**What to do:** Using the entries that follow, transcribe only the lines from the line with "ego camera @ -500" to the line with "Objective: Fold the", both included, exactly as they stand and without pictures.

(Extracted information Opens)

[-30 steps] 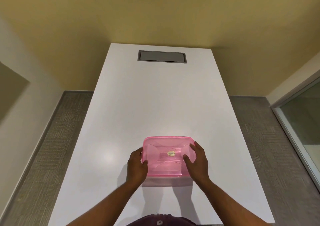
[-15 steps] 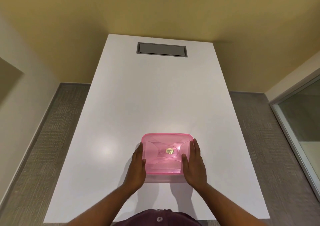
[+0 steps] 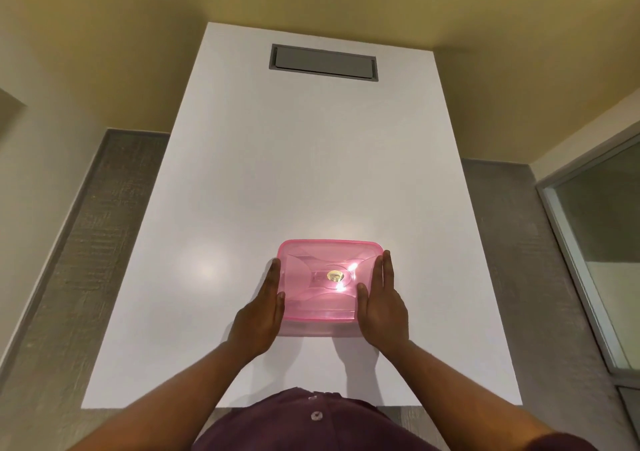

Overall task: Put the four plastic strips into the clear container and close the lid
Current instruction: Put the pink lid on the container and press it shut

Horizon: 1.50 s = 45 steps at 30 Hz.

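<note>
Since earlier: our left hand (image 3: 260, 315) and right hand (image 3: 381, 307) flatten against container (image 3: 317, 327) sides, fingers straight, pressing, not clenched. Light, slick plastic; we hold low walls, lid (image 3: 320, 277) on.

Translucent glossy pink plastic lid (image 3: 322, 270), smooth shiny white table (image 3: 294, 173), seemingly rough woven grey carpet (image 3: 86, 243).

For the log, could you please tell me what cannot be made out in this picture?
Head view, the only one:
- Strips: none discernible through the pink lid.
- Gold sticker text: too small, under glare.
- Lid seal: rim partly hidden by left hand and right hand.
</note>
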### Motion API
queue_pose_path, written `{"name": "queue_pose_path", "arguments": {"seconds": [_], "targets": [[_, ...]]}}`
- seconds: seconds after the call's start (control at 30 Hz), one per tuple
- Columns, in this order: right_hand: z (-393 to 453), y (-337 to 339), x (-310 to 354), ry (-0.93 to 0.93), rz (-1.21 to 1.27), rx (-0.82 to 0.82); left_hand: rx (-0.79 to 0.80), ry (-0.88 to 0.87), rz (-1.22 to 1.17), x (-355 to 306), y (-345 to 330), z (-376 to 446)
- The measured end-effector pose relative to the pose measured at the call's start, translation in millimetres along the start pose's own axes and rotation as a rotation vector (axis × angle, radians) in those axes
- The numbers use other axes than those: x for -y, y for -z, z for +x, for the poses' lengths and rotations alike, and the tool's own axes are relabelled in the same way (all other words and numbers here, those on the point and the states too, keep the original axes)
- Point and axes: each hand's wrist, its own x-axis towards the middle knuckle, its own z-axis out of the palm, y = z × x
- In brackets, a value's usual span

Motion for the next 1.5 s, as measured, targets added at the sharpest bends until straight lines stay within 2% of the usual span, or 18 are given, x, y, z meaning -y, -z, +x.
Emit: {"name": "queue_pose_path", "arguments": {"seconds": [0.4,0.73,0.8,0.9,0.97,1.03,1.1,1.17,1.27,1.37,1.5], "targets": [[2,-5,-4,0.034,-0.021,-0.027,-0.023,-0.130,-0.070,10,-6,4],[6,-2,-6,0.060,-0.040,-0.009,-0.003,-0.136,-0.202,18,-11,10],[8,0,-7,0.062,0.006,0.003,-0.037,-0.080,-0.309,15,-13,15],[9,4,-6,-0.008,0.136,0.002,-0.120,0.121,-0.496,-1,-15,24],[8,6,-4,-0.153,0.205,-0.024,-0.192,0.273,-0.534,-12,-16,30],[10,8,-3,-0.334,0.244,-0.070,-0.226,0.398,-0.436,-17,-17,32],[12,12,-6,-0.470,0.265,-0.085,-0.178,0.464,-0.304,-19,-19,28],[14,16,-9,-0.507,0.265,-0.042,-0.093,0.500,-0.266,-20,-18,23],[17,19,-13,-0.525,0.333,0.005,-0.006,0.570,-0.380,-22,-14,20],[16,21,-18,-0.570,0.522,-0.003,0.010,0.636,-0.589,-24,-9,21],[10,23,-22,-0.565,0.665,0.007,0.028,0.604,-0.660,-22,-4,20]]}}
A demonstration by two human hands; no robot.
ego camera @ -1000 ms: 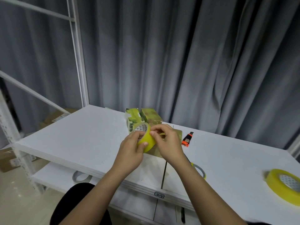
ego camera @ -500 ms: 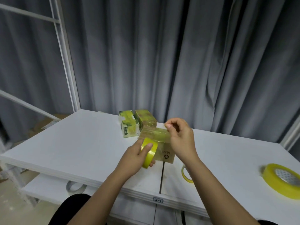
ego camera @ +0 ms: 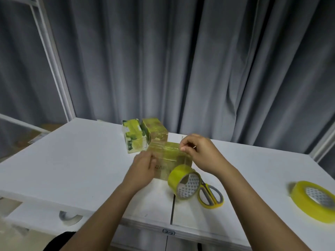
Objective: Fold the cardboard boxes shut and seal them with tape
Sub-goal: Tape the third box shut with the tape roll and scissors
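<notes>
Although only the head view is on hand, it shows the work plainly enough: a small cardboard box [ego camera: 169,161] sits near the middle of the white worktop [ego camera: 72,165], its top already crossed by glossy yellowish tape, with a strip running off its right edge down to a yellow tape roll [ego camera: 184,183] that stands on its rim just in front of the box's right corner. The left hand [ego camera: 143,169] lies against the box's front left side, fingers loosely bent and pressing it in place, so that grip is released and not clasped round anything. The right hand [ego camera: 197,153] hovers at the box's far right top edge with thumb and forefinger pinched together on the tape strip [ego camera: 179,151], a clenched, fine grip. The box looks light and fairly stiff, likely to slide on the smooth worktop unless steadied, and best held by its flat sides or corners; the tape film is thin, slippery on its back, sticky beneath, and apt to wrinkle or cling to itself, so it is best taken by its edge and kept taut. Two other taped boxes [ego camera: 145,135] stand touching each other just behind. Yellow-handled scissors [ego camera: 211,195] lie just right of the roll, and a larger yellow tape roll [ego camera: 313,200] lies flat well apart at the right edge. Grey curtains [ego camera: 181,60] hang behind.
</notes>
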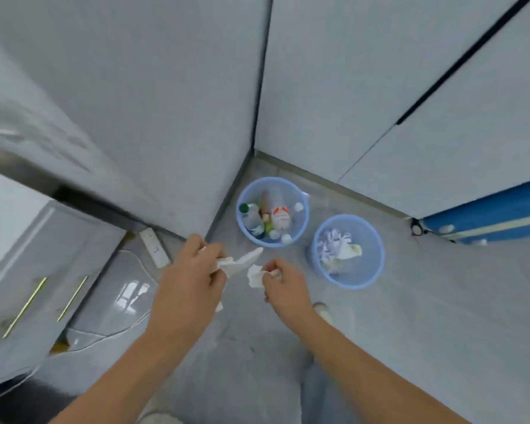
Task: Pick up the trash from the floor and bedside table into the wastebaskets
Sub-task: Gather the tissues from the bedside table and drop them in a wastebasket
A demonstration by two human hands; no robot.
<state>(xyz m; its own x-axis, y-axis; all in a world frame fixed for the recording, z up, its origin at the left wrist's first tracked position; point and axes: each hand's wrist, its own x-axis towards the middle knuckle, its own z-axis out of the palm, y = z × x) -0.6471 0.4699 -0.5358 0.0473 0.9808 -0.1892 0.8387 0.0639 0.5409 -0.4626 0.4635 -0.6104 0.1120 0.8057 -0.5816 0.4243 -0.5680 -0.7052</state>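
Mid-carry, by the look of it. Left hand (193, 270) closed around a white tissue (242, 263); right hand (280, 283) pinched shut on a smaller crumpled tissue (255, 276). Both held above the floor (441, 301), at about 7 o'clock from the two blue wastebaskets. Bottle basket (300, 228) at 12 o'clock from the hands, paper basket (377, 267) at 3 o'clock. Next, probably: reach right, release over the paper basket. No legible writing or brands; labels too blurred.
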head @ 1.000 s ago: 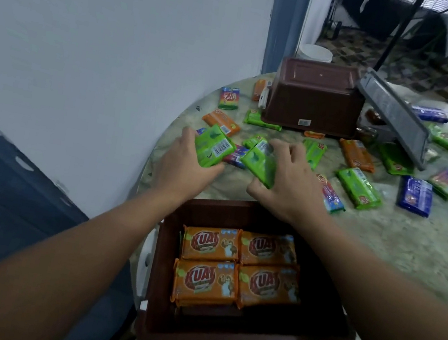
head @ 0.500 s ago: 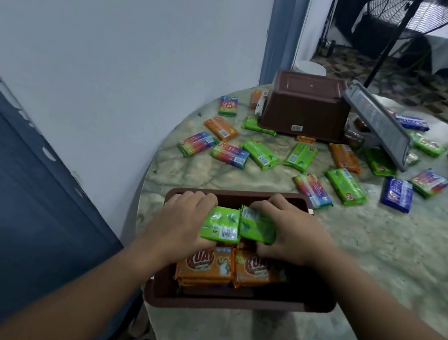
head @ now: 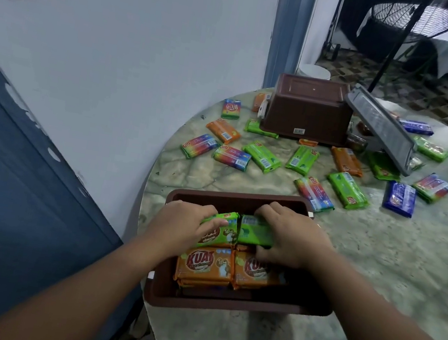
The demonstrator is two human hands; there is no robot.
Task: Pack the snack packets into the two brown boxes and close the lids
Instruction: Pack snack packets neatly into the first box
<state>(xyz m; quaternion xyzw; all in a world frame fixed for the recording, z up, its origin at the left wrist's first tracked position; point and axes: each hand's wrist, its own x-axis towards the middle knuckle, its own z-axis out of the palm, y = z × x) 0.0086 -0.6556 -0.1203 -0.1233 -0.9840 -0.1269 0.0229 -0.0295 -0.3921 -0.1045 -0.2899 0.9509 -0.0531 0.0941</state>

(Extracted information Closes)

**Answer for this exercise:**
ego camera @ -500 ms: 
ego camera @ +0 ms: 
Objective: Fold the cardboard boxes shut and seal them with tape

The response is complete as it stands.